The IAB41 minibody binds human CD4 but does not contain a functional Fc region, presumably rendering IAB41 biologically inert. However, Freise et al. did report a mouse CD4-targeted cys-diabody depletes mouse CD4+ T cells and alters their phenotypic status independent of a functional Fc region (19). To determine whether NOTA-IAB41 impacted the depletion, proliferation, or activation of CD4+ T cells, we assessed the dose response of NOTA-IAB41-treated PBMCs ranging from 0.001 μg/mL to 10 μg/mL for 48 hours (flow cytometry panel validation can be found in Supplemental Fig. 3). We found that the proportion of CD4+ T cells was constant across treatment groups, demonstrating that NOTA-IAB41 does not deplete CD4+ T cells in vitro (Fig. 2D, CD3+CD4+/CD3+). Further, NOTA-IAB41 does not alter the expression of the proliferation marker Ki67 on CD4+ T cells relative to vehicle control (Fig. 2E, CD3+CD4+Ki67+/CD3+CD4+). Phorobol myistate/Ionomycine treatment (PMA/iono) treatment induces non-specific T cell activation and proliferation and was used as a positive control for flow cytometry. Additionally, NOTA-IAB41 does not alter the proportion of naïve (CD3+CD4+FOXP3-CD45RA+CD45RO-/CD3+CD4+), activated conventional (CD3+CD4+FOXP3-CD45RA-CD45RO+/CD3+CD4+) CD4+ T cells, or Tregs (CD3+CD4+FOXP3+CD25+/CD3+CD4+), relative to the vehicle control (Fig. 2FH, gating strategy can be found in Supplemental Fig. 4).

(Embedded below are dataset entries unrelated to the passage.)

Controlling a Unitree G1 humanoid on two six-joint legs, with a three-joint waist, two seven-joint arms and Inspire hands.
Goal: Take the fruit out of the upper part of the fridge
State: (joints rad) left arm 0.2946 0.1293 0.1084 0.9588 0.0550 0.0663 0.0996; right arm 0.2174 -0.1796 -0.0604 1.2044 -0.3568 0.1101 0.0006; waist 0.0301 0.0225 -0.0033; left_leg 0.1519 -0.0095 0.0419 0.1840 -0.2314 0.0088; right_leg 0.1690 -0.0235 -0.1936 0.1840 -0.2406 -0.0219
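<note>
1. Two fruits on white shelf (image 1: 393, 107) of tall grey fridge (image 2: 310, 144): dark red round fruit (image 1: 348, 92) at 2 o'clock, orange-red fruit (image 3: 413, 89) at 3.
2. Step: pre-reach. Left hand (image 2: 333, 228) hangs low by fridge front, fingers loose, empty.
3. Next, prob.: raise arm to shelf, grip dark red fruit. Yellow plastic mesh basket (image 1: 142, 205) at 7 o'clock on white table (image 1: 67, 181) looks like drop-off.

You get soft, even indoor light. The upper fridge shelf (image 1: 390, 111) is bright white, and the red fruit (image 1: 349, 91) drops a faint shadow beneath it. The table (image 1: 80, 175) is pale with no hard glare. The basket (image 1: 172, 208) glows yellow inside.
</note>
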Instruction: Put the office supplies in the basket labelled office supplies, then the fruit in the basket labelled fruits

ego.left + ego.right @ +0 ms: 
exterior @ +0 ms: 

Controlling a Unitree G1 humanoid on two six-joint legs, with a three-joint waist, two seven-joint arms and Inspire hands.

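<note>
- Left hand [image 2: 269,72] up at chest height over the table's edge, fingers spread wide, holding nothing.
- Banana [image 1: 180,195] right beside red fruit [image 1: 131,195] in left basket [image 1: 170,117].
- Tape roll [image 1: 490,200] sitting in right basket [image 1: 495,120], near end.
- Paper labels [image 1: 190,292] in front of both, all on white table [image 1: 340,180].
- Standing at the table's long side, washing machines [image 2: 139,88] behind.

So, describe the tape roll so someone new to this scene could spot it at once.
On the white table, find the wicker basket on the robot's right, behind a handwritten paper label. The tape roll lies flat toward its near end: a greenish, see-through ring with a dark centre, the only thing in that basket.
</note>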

We subsequently repeated this assay with a second PBMC donor and found similar results (Supplemental Fig. 5, PBMC Donor 2, Supplemental Table 1). After determining that NOTA-IAB41 does not appear to alter CD4+ T cell persistence, proliferation, or activation in vitro, we assessed the minibody’s ability to image human CD4+ T cells in vivo.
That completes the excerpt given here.